* What you need to do *
Print verbatim the lines from the beginning of the entries through the line containing "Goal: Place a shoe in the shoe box", both ends included. Pictures should be left out.
Start of Recorded data
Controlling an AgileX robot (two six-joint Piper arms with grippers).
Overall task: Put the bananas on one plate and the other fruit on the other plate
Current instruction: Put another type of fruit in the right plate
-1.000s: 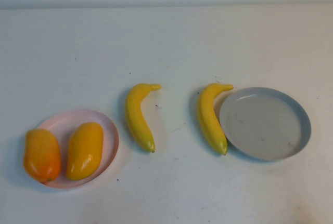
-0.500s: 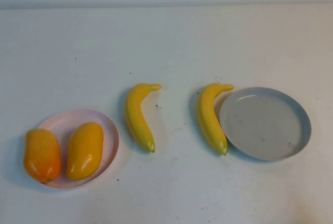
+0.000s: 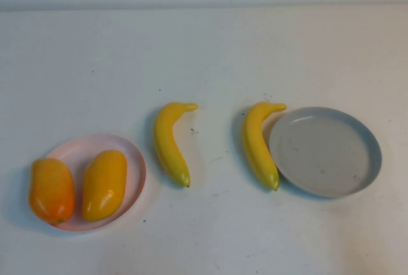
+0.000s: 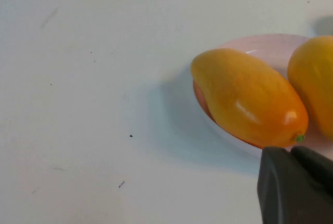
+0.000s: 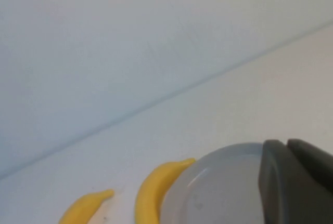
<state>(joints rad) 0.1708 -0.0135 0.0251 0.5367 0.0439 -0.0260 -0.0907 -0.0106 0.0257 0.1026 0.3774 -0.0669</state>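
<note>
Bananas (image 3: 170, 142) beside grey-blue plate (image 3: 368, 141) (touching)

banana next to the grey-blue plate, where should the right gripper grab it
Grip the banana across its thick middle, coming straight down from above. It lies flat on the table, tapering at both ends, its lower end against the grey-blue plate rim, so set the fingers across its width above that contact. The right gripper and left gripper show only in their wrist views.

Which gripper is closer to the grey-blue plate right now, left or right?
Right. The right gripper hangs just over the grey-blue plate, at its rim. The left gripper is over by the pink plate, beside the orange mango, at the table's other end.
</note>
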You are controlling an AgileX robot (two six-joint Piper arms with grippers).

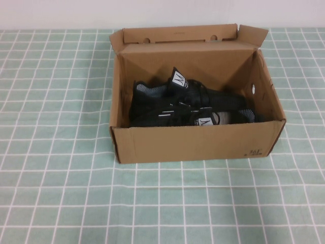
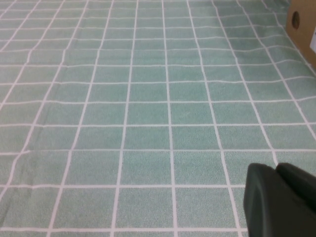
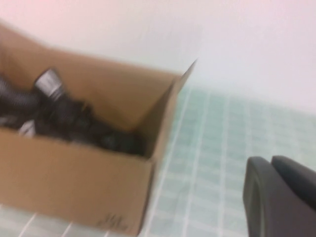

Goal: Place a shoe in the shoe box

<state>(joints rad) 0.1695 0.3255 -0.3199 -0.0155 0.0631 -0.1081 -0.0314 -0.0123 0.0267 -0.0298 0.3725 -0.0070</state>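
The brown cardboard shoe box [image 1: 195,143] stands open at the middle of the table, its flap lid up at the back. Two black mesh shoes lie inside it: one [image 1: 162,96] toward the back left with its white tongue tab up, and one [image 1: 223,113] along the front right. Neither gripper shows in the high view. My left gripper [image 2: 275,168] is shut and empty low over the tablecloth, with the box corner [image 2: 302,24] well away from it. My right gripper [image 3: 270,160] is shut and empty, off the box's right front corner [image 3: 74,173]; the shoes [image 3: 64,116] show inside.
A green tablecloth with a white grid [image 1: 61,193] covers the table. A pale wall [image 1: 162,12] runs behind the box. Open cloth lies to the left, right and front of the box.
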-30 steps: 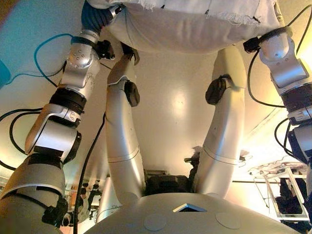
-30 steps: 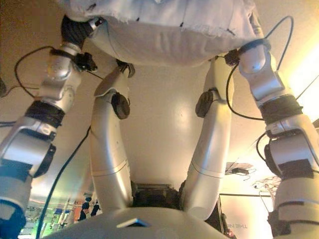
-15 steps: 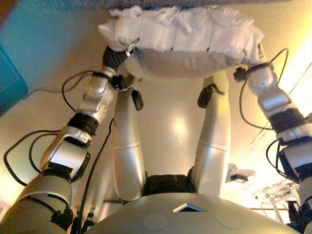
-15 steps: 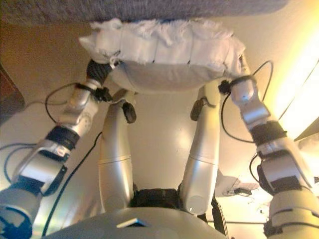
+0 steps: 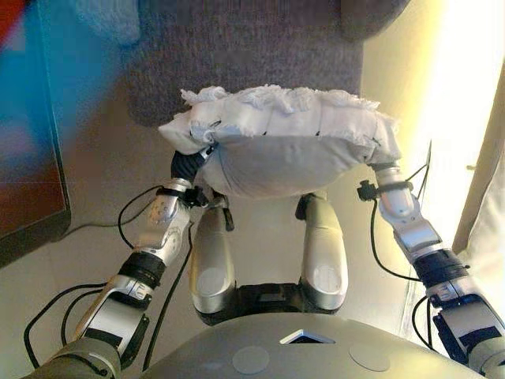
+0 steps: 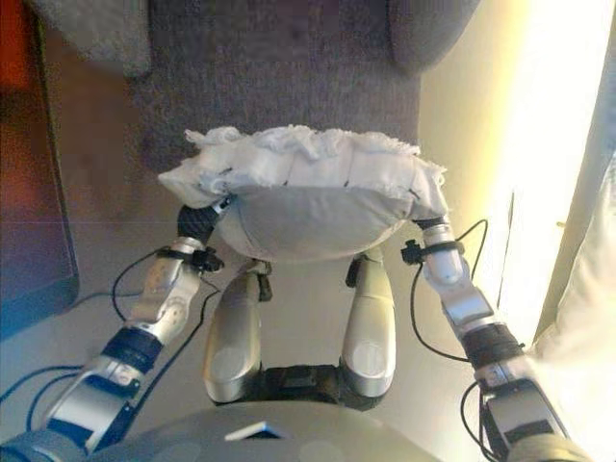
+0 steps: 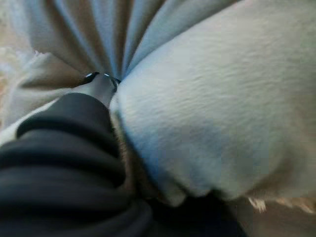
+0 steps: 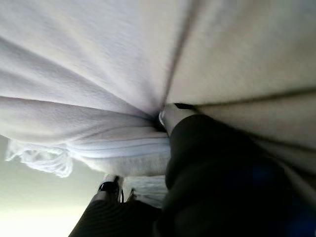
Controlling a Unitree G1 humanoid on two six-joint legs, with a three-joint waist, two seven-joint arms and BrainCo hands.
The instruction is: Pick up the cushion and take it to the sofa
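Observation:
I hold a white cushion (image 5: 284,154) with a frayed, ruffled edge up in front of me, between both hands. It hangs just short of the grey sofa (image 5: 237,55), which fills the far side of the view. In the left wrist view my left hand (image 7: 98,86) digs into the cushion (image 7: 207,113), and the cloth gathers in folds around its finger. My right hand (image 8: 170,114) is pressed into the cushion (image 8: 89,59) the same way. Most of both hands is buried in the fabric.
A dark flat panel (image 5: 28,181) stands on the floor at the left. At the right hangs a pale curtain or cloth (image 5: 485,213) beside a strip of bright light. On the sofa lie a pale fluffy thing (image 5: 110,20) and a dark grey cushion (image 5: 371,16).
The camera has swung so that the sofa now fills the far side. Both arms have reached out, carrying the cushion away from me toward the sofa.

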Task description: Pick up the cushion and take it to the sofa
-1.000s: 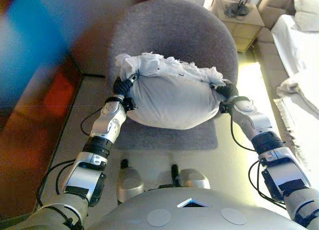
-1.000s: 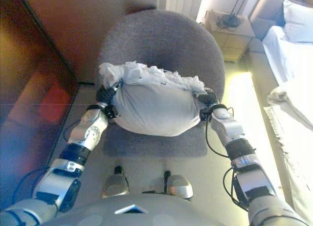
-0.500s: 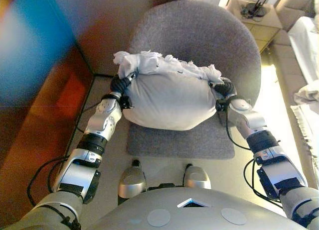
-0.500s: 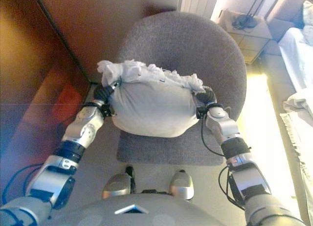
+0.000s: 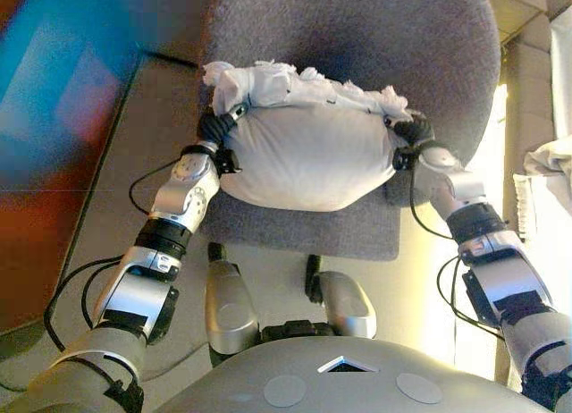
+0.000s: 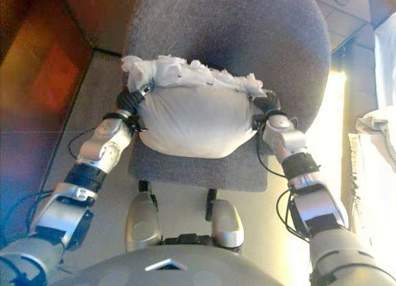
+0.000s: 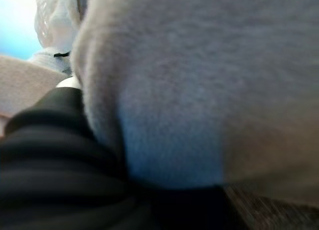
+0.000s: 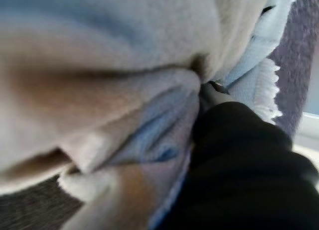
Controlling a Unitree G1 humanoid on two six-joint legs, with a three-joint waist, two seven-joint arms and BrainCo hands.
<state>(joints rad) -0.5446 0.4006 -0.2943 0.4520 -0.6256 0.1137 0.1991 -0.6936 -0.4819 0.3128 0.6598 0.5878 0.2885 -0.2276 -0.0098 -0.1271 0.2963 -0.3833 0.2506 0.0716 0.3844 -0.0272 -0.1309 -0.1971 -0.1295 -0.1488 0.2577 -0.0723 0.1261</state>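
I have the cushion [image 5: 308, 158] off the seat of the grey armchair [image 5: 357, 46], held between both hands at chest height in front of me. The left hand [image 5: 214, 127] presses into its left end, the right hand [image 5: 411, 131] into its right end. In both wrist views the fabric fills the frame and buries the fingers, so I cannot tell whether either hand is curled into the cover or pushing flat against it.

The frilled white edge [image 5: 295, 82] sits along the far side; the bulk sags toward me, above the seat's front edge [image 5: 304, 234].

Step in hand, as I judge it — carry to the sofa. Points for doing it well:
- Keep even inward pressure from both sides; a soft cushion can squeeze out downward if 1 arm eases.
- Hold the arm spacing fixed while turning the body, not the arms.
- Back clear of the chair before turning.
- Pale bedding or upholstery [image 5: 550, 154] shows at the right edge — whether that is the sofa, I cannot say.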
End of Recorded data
* Result below *
Controlling an AgileX robot (two six-joint Piper arms with grippers).
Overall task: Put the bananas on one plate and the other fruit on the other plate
Current instruction: Put another type of fruit in the right plate
-1.000s: 
-0.500s: 
+0.000s: 
+0.000s: 
+0.000s: 
<state>(joints rad) 0.1708 -0.0135 0.0251 0.5367 0.0439 -0.0260 -0.0907 -0.0106 0.0257 0.1026 0.3774 -0.0669</state>
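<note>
Bananas (image 3: 170, 142) beside grey-blue plate (image 3: 368, 141) (touching)

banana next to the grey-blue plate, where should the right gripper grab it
Grip the banana across its thick middle, coming straight down from above. It lies flat on the table, tapering at both ends, its lower end against the grey-blue plate rim, so set the fingers across its width above that contact. The right gripper and left gripper show only in their wrist views.

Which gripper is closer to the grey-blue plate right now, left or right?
Right. The right gripper hangs just over the grey-blue plate, at its rim. The left gripper is over by the pink plate, beside the orange mango, at the table's other end.
</note>
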You are controlling an AgileX robot (two six-joint Piper arms with grippers).


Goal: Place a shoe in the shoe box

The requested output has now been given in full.